Sunday, April 1, 2012

A blog in a world of bloggy thinking.

         I've read a report that says all kinds of people around the world read this blog. I'm assuming it's all kinds; the report just said people around the world.

         Like the shoemaker's children with holes in their shoes, I've done nothing to promote this blog except tell my students and friends to check it out.

         The readership includes 29 people in Norway, 31 in Russia, and the rest in North America. I have no idea why Russians are reading this blog, inasmuch as I never read any from Russia. But I would like to.

         I've received emails asking what it's like to write a blog every day. Truth is, now I can't stop. I told myself when I started in June that I'd do it for a year. Now it's an obsession. I hope you'll stick with me.

         Some of the best-known writers  now do blogs but they're not necessarily the best blogs. They're blogging on their reputations, something I can't count on. Other writers have made names for themselves with their blogs but then it often seems like they no longer have time to think.

         Every once in a while there's an article in a business magazine that tells you how to blog your way to success. They also say a blog can help you get ahead within your own company. I've told few people within our organization that I blog.

         There are also people who seem envious of me writing a blog because they make a point of telling me they don't have time to read it. But I know they do because they slip up now and then and mention something I've written.
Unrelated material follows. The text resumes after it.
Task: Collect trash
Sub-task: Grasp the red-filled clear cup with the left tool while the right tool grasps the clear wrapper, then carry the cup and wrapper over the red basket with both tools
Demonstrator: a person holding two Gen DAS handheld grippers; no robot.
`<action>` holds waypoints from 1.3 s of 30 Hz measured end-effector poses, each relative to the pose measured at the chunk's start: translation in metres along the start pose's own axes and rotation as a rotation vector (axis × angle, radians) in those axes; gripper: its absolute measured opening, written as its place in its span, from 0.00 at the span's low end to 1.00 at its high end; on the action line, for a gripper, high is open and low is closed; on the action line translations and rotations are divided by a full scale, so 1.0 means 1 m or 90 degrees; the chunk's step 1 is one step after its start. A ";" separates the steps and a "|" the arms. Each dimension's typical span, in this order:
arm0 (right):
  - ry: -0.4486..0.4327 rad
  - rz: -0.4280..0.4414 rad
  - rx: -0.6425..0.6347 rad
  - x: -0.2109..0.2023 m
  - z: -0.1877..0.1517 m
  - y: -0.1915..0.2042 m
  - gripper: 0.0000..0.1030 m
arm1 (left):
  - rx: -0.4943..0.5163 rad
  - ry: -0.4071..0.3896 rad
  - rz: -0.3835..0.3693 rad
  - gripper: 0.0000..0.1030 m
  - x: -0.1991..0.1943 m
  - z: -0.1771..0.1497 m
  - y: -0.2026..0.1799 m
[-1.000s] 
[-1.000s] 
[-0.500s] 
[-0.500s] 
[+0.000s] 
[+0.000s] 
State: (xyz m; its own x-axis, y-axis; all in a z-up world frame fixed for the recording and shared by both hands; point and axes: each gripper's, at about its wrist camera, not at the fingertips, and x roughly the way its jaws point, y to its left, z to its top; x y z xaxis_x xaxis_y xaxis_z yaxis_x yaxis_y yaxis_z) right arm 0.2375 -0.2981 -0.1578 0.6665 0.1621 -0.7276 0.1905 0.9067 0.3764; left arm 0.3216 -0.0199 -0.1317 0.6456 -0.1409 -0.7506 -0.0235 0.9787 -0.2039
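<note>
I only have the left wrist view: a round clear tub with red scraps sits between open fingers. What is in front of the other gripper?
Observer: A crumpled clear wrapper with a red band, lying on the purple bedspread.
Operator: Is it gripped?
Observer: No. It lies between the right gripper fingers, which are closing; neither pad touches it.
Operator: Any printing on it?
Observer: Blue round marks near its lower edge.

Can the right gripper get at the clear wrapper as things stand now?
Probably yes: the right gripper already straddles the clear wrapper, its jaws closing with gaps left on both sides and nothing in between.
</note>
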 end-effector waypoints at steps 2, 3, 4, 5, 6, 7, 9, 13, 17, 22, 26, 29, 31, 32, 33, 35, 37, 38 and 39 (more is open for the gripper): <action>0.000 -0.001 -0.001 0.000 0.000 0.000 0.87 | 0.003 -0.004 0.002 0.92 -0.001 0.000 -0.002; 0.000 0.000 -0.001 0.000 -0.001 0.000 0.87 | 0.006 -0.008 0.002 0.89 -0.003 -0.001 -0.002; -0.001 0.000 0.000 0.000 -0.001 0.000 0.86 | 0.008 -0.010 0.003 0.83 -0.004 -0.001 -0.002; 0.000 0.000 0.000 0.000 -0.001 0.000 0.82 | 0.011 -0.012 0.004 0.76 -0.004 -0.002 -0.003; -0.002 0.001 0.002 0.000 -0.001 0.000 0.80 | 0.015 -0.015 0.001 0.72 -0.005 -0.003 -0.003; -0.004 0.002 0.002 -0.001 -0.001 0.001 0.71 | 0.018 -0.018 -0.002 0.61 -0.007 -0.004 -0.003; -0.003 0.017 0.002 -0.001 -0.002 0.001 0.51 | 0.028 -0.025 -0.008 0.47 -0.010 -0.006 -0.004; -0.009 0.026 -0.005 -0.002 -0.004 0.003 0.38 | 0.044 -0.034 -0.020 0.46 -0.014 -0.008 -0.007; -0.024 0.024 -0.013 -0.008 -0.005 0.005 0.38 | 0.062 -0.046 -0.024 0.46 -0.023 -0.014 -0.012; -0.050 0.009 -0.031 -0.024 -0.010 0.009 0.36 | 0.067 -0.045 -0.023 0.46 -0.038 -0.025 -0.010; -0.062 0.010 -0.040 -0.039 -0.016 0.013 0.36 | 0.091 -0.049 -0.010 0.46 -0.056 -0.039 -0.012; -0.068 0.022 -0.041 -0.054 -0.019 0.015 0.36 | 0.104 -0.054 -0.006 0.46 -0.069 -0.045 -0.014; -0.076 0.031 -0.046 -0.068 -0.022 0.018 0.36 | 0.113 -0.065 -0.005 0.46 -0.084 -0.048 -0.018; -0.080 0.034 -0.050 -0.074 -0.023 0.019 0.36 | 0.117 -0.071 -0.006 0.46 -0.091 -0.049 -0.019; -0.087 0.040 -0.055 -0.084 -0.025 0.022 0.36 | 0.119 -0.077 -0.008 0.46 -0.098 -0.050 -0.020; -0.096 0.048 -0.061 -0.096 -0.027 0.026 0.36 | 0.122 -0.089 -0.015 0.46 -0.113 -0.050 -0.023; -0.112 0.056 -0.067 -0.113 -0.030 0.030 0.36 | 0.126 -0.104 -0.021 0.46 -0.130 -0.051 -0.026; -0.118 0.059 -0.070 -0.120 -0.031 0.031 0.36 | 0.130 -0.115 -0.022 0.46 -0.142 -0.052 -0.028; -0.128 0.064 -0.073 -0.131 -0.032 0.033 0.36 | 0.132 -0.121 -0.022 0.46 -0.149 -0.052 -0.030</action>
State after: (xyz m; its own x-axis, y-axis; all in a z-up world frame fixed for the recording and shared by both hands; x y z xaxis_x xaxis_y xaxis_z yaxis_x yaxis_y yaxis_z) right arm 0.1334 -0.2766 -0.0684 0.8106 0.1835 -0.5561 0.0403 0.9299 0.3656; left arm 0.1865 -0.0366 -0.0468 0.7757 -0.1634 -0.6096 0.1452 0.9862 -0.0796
           I don't read blogs regularly, either. There are quite a few good ones. The rest seem to be on a slippery slope to oblivion, talking about things few people are interested in.

           All in all, blogs are a good idea for anyone in marketing to tackle. They help you clarify your thoughts and solidify your discernment of things. If you're tired of reading, write! The more you write the better you get and the less intimidating it becomes. And who knows, maybe it will become an obsession and you'll write your own blog every day.